We've left something out of the equation. Luther got it right. We are justified "by grace through faith." What that means, is that our relationship with God is first and foremost a gift. That's what grace means. He has decided to love us. That's all there is to it. God loves you, and there's nothing you can do about it. You can't add to that, you can't detract from it. He loves you. You are in his heart. He has loved you from before you were born. The Psalmist says, "You have called me from my mother's womb." And he shall love you for all eternity. You are his child. That's what baptism proclaims to us. The writer of Hebrews says, "He will never leave you nor forsake you." His love is eternal and unchanging.
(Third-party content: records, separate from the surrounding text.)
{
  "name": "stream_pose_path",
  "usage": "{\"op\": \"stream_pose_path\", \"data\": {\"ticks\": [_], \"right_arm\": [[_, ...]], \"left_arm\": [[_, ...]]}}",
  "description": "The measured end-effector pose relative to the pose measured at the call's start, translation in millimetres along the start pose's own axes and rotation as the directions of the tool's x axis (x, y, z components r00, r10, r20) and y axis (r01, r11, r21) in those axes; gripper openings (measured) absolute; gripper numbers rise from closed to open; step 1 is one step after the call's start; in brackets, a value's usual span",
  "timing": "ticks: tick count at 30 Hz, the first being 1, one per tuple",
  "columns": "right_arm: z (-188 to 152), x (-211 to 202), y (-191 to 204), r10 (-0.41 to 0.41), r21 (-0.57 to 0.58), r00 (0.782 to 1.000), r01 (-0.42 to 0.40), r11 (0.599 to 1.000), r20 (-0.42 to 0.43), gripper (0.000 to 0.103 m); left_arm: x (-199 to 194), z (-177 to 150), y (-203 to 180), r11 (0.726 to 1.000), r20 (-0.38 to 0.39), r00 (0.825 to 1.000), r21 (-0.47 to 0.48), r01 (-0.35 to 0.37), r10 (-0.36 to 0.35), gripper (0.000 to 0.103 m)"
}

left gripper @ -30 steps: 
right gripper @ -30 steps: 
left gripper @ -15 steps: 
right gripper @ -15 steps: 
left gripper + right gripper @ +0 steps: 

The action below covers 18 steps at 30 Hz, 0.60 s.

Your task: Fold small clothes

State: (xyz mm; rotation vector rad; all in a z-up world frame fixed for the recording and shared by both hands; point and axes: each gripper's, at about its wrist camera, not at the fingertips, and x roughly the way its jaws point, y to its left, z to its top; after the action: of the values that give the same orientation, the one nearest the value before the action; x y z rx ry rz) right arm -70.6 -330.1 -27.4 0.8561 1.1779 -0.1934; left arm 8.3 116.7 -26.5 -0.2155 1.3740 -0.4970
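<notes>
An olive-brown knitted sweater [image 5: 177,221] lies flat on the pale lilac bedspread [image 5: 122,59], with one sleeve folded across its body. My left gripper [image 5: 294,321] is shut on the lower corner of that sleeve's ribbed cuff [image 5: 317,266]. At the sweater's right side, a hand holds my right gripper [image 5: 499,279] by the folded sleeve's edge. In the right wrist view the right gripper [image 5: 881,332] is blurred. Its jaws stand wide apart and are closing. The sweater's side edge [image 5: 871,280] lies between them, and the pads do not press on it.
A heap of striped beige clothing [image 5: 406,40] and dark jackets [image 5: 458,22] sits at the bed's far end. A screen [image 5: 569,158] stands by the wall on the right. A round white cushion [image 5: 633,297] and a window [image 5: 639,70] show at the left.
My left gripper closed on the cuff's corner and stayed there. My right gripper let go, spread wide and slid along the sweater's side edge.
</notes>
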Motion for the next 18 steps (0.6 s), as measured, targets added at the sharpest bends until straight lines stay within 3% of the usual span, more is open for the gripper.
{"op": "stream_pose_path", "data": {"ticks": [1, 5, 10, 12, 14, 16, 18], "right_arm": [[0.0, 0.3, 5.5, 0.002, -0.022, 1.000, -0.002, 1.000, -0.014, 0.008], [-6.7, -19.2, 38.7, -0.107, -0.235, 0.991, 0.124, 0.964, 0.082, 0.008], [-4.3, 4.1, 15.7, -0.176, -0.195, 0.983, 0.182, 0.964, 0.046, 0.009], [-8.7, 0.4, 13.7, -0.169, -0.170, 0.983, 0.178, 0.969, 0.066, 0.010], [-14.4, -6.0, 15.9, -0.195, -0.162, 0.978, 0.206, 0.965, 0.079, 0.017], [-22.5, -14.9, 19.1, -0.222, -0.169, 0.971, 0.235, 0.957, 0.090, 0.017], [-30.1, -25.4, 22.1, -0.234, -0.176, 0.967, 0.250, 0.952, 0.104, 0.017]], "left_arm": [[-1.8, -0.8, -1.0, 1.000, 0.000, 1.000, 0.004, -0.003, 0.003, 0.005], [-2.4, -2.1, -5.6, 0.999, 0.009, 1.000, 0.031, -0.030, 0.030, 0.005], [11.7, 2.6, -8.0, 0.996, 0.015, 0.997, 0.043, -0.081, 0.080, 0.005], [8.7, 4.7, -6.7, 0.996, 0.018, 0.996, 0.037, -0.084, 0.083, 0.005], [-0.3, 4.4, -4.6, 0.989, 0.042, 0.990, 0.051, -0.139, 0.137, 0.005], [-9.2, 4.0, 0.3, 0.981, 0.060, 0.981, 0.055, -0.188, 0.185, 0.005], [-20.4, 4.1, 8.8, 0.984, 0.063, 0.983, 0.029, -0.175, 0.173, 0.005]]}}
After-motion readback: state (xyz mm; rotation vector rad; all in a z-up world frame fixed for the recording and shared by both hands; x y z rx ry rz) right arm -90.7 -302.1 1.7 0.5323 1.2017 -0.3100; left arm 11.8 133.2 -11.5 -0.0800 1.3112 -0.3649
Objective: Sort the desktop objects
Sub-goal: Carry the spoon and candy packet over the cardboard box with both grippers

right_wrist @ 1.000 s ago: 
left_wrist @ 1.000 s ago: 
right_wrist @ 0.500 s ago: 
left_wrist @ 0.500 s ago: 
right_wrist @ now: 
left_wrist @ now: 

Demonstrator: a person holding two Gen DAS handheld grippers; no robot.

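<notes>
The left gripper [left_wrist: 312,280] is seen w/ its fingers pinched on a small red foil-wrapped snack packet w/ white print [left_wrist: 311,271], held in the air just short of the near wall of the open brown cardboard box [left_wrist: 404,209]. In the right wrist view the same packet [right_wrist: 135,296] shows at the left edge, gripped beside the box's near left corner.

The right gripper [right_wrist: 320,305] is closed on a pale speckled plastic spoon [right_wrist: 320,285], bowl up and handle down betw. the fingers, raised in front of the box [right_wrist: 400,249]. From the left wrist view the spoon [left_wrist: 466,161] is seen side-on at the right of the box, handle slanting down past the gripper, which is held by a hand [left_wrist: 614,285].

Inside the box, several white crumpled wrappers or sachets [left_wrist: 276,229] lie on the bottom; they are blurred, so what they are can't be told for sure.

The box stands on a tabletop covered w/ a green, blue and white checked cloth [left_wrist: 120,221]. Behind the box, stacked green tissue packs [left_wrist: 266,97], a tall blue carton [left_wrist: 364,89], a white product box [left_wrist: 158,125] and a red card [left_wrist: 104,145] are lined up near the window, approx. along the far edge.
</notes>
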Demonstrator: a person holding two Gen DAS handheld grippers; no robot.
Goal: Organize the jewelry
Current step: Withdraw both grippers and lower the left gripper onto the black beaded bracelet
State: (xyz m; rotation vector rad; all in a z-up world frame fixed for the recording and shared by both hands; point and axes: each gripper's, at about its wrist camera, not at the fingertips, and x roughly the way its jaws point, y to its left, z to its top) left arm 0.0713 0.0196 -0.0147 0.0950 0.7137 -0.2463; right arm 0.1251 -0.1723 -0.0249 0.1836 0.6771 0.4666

You are justified by grace. In common English that is to say, "your relationship to God is a gift of his love to you."
Then comes that other part, "through faith." My response to my wife's love, if I'm really smart - since she is such a wonderful person - is to rest in her love. That's the other part of a relationship, isn't it? She can love me all she wants, but if I don't rest in her love, it's really not a relationship. She may long for me, but my longing for her completes the relationship. God longs for us - he has given us his love. My longing for him completes the relationship. That is faith - my trust in him, my resting in his love.
In the story of the rich young ruler, that was the part that was missing in the story. Jesus reached out to the young man. Luke says that he loved him. But the young man couldn't believe it. He came thinking that he could offer something to God, that he could buy his way into heaven. But when he discovered that it was a gift, he couldn't accept it. He couldn't trust God - not enough to give up the poor, paltry things that he did own, to rest in God's love alone.
When Eleanore and I were young, we had nothing. We struggled to come up with seventy dollars a month to keep a roof over our heads. All we had was one another. We don't seem to struggle with the bills now as much as we did then, but I'm not sure that we have much more - that we could ever have much more - than we did then. Compared to what she has given me, the rest isn't worth even counting. That would be like a millionaire counting his pocket change.
That is the nature of this gift we have been given, you and I. We have a God who has loved us eternally, unconditionally, extravagantly. From before the foundations of the world were laid, you were in his heart. And when the end of everything comes, and into the farthest reaches of eternity, you will still be there. He knows you by name. He has counted the hairs on your head. He knows ever shadow that passes over your life. And he has wonderful dreams for you. You are graced with an immeasurable love.
Rest in that love. Believe in that love. Depend on that love. Rejoice in that love.